Bryllująca Compensa
Ekipa SIKA Poland na pewno po pechowej przegranej 7:8 z SL Football Team chciała udowodnić że ELIT I Liga jest im niestraszna i są w stanie powalczyć w tym sezonie o wyższe cele. Budowlańcy nie wiedzieli jednak, że ich przeciwnik w drugiej kolejce, czyli COMPENSA ma tajną broń, jaką jest Konrad Bryll.
Spotkanie zaczęło się co prawda od delikatnej przewagi Żółtych, z przodu pokazywał się Paweł Rosa świetnie współpracujący z Mateuszem Mazurkiem i po 10 minutach gry ta przewaga została przełożona na papier, gdy Paweł wbił piłkę do pustej bramki po podaniu Karola Bujalskiego. Trzy minuty później było już 2:0, gdy Paweł Kamecki zdobył fantastycznego gola po uderzeniu z rzutu wolnego. Była to jednak za niska przewaga, żeby móc spokojnie wycofać się do obrony, a obudziła ona jedynie ekipę COMPENSA. Dystans do przeciwnika zmniejszył najpierw Konrad Bryll, dobijając własne uderzenie, a 3 minuty przed przerwą uderzeniem w długi róg wyrównał Michał Godlewski.
W przerwie prawdopodobnie kilku zawodników (albo i cała drużyna) „zostało w szatni”, gdyż SIKA Poland praktycznie nie istniała na boisku.

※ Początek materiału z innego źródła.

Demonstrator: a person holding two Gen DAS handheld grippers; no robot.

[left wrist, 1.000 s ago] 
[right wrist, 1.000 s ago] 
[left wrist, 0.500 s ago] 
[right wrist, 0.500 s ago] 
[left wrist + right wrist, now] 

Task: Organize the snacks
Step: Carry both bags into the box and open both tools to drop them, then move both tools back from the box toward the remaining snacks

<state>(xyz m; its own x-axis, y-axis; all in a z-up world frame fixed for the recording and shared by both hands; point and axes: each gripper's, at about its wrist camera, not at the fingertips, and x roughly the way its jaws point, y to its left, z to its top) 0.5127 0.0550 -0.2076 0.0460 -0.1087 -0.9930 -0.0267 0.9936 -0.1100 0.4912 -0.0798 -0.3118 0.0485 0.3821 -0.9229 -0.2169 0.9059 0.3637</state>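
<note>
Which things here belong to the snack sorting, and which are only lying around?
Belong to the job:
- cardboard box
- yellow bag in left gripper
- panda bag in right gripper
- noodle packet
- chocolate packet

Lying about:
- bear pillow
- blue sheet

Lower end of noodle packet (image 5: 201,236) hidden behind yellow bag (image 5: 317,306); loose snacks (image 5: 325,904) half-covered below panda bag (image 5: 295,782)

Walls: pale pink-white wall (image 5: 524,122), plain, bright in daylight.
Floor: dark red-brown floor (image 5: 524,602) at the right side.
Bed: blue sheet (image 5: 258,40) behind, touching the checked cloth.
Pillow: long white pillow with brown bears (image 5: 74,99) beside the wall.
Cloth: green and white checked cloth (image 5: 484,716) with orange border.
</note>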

Biało-zieloni obudzili się raz a dobrze i zaczęli coraz bardziej napierać na bramkę strzeżoną przez Zenona Skowrońskiego, który co prawda wychodził obronną ręką z kilku groźnych sytuacji, jednak musiał w końcu skapitulować. W 31. minucie po rzucie rożnym i błędzie obrony piłkę do siatki skierował Konrad Bryll, a cztery minuty później został on już bohaterem spotkania, kompletując hat-tricka pięknym wolejem. Kompletnie zbita z tropu ekipa SIKA Poland nie miała już zupełnie pomysłu jak zagrozić bramce rywala i Biało-zieloni dowieźli zwycięstwo do końca.
Plusy:
- Pobudka COMPENSA - Po dwóch straconych bramkach zwycięskiej drużynie udało się w końcu dotrzeć na boisko i naprawdę przyjemnie oglądało się remontadę w ich wykonaniu
- Postawa obu bramkarzy - Tak niski wynik jak na warunki ELIT I Ligi jest w dużej mierze ich zasługą, gdyż kilkukrotnie bronili naprawdę groźne uderzenia
Minusy:
- Zaginięcie SIKA Poland - Miejmy nadzieję, że zagubiona w przerwie drużyna odnajdzie się do startu kolejnej kolejki, gdyż bez tego może być naprawdę ciężko o pierwsze punkty
Zawodnik meczu: Konrad Bryll [COMPENSA]
To on dał sygnał do ataku i odrabiania strat, to on to odrabianie zakończył. Bardzo udany występ okraszony pięknym golem na sam koniec.